■ ACTIVITY ■
Write out each line of the records that has "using" in it.

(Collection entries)

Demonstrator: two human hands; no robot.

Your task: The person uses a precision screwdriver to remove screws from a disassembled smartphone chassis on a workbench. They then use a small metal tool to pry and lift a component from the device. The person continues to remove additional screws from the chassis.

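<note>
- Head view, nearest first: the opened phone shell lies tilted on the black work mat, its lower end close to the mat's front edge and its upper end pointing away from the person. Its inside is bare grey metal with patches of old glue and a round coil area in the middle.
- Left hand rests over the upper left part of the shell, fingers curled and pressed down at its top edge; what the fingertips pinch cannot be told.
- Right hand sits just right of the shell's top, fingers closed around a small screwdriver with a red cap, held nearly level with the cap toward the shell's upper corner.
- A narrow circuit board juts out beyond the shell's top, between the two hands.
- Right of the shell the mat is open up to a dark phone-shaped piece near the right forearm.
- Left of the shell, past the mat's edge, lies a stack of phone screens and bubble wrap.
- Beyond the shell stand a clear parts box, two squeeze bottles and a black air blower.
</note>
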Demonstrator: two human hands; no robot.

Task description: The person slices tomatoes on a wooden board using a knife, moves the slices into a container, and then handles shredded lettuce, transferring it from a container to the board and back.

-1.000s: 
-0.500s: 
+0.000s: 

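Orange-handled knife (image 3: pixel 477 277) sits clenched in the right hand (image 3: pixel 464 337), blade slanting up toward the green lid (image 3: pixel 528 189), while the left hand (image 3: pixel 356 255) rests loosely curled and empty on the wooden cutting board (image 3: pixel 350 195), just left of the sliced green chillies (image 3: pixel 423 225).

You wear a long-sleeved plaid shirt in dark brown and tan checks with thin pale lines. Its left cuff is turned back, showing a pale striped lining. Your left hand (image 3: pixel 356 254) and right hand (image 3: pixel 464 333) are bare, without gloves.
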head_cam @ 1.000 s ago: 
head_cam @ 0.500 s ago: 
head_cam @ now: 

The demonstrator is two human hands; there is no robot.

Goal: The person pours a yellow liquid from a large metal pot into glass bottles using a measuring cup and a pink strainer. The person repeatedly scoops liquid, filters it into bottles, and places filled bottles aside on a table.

■ WORKED SOLUTION ■
Task description: The person slices tomatoes on a wooden board using a knife, moves the slices into a container, and then handles shredded lettuce, transferring it from a container to the board and back.
Goal: The person pours a yellow liquid from a large metal pot into glass bottles using a measuring cup and a pink strainer. The person repeatedly scoops liquid, filters it into bottles, and places filled bottles aside on a table.

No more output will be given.